On insiste sur les circonstances du départ de son père de Tunisie en 1981. « C’était économique, pas politique », précise Meyer. Mais un an plus tard, son frère, qui avait fait le choix de rester, a lui été victime d’une de ces poussées de violence dont les juifs tunisiens ont pu être la cible à intervalles réguliers, retours de flamme des soubresauts la décolonisation ou des guerres israélo-arabes au Proche-Orient.

Le premier ministre Youssef Chahed reçoit un cadeau de la communauté juive de Djerba, lors du pèlerinage de la Ghriba, la synagogue de l’île tunisienne, le 14 mai 2017. | FETHI BELAID/AFP

A Zarzis, l’émeute avait visé la petite communauté juive en représailles des massacres de Sabra et Chatila au Liban en septembre 1982. « Sa maison a été incendiée et il a été sauvé de justesse par une voisine arabe », se souvient Meyer. Mais il se refuse à la rancœur : « Profondément, dans leur cœur, les Tunisiens font la différence entre le conflit israélo-palestinien et les juifs de Tunisie. Si certains éléments arrivent à déclencher des émeutes, ils n’arrivent jamais à les maintenir dans la durée. ».

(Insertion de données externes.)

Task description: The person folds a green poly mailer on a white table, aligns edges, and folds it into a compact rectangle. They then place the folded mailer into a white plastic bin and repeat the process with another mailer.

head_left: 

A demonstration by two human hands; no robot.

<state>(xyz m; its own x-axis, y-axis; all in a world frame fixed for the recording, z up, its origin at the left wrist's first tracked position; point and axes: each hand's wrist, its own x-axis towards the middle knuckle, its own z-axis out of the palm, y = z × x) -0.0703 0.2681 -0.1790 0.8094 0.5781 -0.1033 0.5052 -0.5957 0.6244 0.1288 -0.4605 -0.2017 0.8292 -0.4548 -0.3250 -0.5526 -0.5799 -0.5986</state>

Cette ambivalence des relations entre juifs et musulmans en Tunisie, une rencontre d’universitaires, organisée dimanche 14 mai à Djerba par l’Institut de recherche sur le Maghreb contemporain (IRMC) et l’Institut français de Tunisie, l’a évoquée sans fard. « Ces relations ont été marquées par la fraternité et la connivence, a souligné Abdelkrim Allagui, professeur à la faculté de sciences humaines et sociales de Tunis et auteur de Juifs et musulmans en Tunisie (Tallandier, 2016). Mais il y a eu aussi des pages sombres et il faut avoir le courage politique de le dire. » Sous les arcades de la oukala de la Grhiba, on ne veut plus trop évoquer ces « pages sombres ». L’heure est aux retrouvailles et chacun en savoure l’infini plaisir.